| Dataset content |
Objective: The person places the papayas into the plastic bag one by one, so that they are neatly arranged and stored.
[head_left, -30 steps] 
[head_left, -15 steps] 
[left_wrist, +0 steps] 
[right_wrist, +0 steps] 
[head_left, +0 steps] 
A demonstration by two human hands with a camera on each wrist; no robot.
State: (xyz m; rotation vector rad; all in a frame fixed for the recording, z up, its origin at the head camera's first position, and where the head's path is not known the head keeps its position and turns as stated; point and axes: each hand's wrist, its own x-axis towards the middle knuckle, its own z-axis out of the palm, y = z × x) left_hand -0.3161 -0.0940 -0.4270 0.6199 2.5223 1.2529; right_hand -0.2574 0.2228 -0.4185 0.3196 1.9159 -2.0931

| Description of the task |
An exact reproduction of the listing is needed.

| Exercise result |
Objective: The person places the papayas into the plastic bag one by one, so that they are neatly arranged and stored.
[head_left, -30 steps] 
[head_left, -15 steps] 
[left_wrist, +0 steps] 
[right_wrist, +0 steps] 
[head_left, +0 steps] 
A demonstration by two human hands with a camera on each wrist; no robot.
State: (xyz m; rotation vector rad; all in a frame fixed for the recording, z up, its origin at the head camera's first position, and where the head's path is not known the head keeps its position and turns as stated; point and axes: each hand's wrist, its own x-axis towards the middle knuckle, its own z-axis out of the palm, y = z × x) left_hand -0.3161 -0.0940 -0.4270 0.6199 2.5223 1.2529; right_hand -0.2574 0.2228 -0.4185 0.3196 1.9159 -2.0931

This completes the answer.